With Howardena Pindell and Albert Chong, the issue of nature versus nurture all but disappears. Ms. Pindell, the best known of the exhibitors, contributes a shape like a crooked turtle shell that is covered with strips cut from colored postcards. It is a magnificent piece by any standards, including those of the Western tradition that this black American is said to avoid.

Mr. Chong sabotages the show's thesis as a Chinese Jamaican, who seemed the most Hispanic photographer in a group of Hispanic photographers that were present in last year's roundup of alternative spaces at the Lehman College Art Gallery in the Bronx. His best effort here is the coarse-grained, eerily lighted study of a female torso embellished by flowers, a dead bird, a turkey's leg and some unidentifiable objects.

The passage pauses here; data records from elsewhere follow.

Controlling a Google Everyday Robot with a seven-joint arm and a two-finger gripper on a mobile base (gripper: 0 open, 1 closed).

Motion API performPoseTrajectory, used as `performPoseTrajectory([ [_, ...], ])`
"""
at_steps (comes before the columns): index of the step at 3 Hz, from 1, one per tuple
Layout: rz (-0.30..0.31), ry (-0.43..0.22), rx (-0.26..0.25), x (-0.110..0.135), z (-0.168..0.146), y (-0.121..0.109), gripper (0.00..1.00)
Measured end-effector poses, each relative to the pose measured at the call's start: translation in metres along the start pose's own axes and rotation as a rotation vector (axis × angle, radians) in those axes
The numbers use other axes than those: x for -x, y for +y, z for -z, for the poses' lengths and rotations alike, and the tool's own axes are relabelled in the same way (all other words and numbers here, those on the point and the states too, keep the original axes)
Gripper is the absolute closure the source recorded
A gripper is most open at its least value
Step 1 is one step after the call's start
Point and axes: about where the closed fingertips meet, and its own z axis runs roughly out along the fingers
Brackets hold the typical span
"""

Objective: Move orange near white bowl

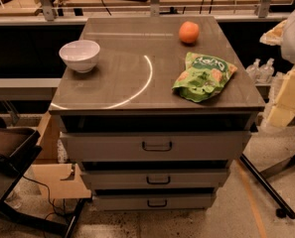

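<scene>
Dark bench (117,78) with three drawers (157,146) below stands on a speckled floor (246,202). The orange (188,32) sits at the far right of the top, well apart from the bowl (80,55), which stands upright at the left edge. A green snack bag (203,77) lies just in front of the orange, not touching it. A curved streak of light (144,83) crosses the top between bowl and bag. The gripper is out of view, so whether it is open or closed cannot be told.

Robot's jaws out of view.
</scene>
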Motion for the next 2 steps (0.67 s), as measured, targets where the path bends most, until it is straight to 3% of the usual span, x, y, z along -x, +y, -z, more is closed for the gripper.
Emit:
performPoseTrajectory([
  [1,0.000,-0.001,-0.002,0.000,0.000,0.000,0.00],
  [2,-0.051,-0.070,-0.035,0.000,-0.010,-0.032,0.00],
])
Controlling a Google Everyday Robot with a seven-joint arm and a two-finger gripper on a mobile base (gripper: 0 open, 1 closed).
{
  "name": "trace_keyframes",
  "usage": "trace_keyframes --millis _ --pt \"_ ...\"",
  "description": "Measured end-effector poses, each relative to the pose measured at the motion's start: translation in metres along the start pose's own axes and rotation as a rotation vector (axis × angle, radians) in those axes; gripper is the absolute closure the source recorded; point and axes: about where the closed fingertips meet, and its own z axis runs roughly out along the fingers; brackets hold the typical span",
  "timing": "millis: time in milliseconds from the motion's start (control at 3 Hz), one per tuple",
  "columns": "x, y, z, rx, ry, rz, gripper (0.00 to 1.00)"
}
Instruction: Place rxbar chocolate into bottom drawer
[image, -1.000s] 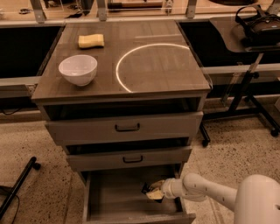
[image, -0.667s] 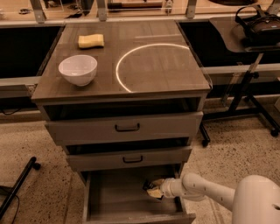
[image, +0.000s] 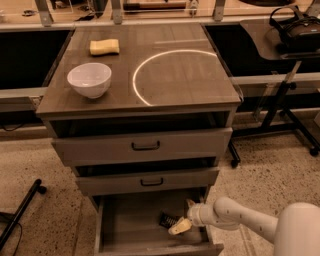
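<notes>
Placement looks nearly done: we see the bar (image: 168, 220) inside the open bottom drawer (image: 130, 232), right at the tip of the gripper (image: 179, 227), which reaches in from the right. Whether the bar is held or free we cannot tell; release and withdrawal remain.

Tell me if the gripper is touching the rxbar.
Cannot tell: camera view shows gripper right beside rxbar inside the bottom drawer, no plain contact or gap.
</notes>
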Motion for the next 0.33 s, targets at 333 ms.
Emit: trace_keyframes --millis 333 --pt "0.0019 0.0047 -0.0413 -0.029 0.011 0.010 0.00"
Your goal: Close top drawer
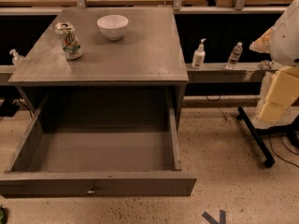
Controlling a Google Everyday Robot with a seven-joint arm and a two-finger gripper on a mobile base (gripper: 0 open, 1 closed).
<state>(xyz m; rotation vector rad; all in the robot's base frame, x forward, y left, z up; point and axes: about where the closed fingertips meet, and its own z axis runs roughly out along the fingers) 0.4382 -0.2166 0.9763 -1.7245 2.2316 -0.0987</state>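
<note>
Your top drawer (93, 183) stands pulled far out toward the camera beneath the grey table (140, 64), with its knob (91, 189) at front centre. The arm (287, 31) sits at the right edge, well apart from the drawer. Its gripper (274, 99) angles downward, and you cannot tell whether it is wide or narrow.
</note>
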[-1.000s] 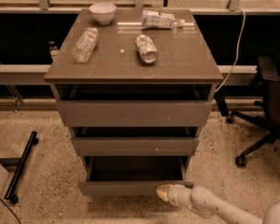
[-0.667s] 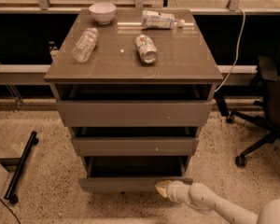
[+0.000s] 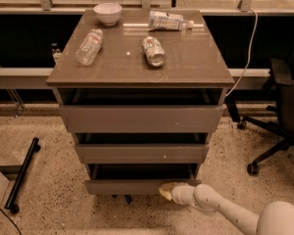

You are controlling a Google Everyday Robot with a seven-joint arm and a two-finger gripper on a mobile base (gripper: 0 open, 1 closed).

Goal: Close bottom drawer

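A grey-brown cabinet (image 3: 186, 65) with three drawers is taken as the reference, and dark gaps are seen above each front. The bottom drawer (image 3: 122, 186), lowest and narrowest in the cabinet, is left partly open. A white arm (image 3: 220, 208) is reached in from the cabinet's lower right. The gripper (image 3: 166, 191) is set against the right part of that drawer's front, apparently touching it. Nothing is seen to be held, and how far it is open cannot be told. The pushing step is judged to be in hand. A straight, square push toward the cabinet's back is called for next, until the front sits flush.
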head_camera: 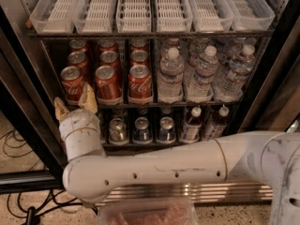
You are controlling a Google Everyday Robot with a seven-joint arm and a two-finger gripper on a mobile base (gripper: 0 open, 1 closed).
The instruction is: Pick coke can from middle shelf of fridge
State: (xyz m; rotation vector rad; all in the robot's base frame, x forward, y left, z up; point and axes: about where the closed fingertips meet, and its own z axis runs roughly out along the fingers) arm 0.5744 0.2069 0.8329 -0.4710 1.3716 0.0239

The show, which also includes paintings by Emily Cheng, Eugenio Espinosa and Carrie Yamaoka, is worth seeing not only for its contents but also for its political message. Mr. Wilson hints at this when he notes casually that the non-Western backgrounds of the artists are those inhabited by the majority of the world's population. But if the third world is to rejuvenate Western art, as Africa and Melanesia did in the early 1900's, it must first cancel its subscriptions to Western art magazines.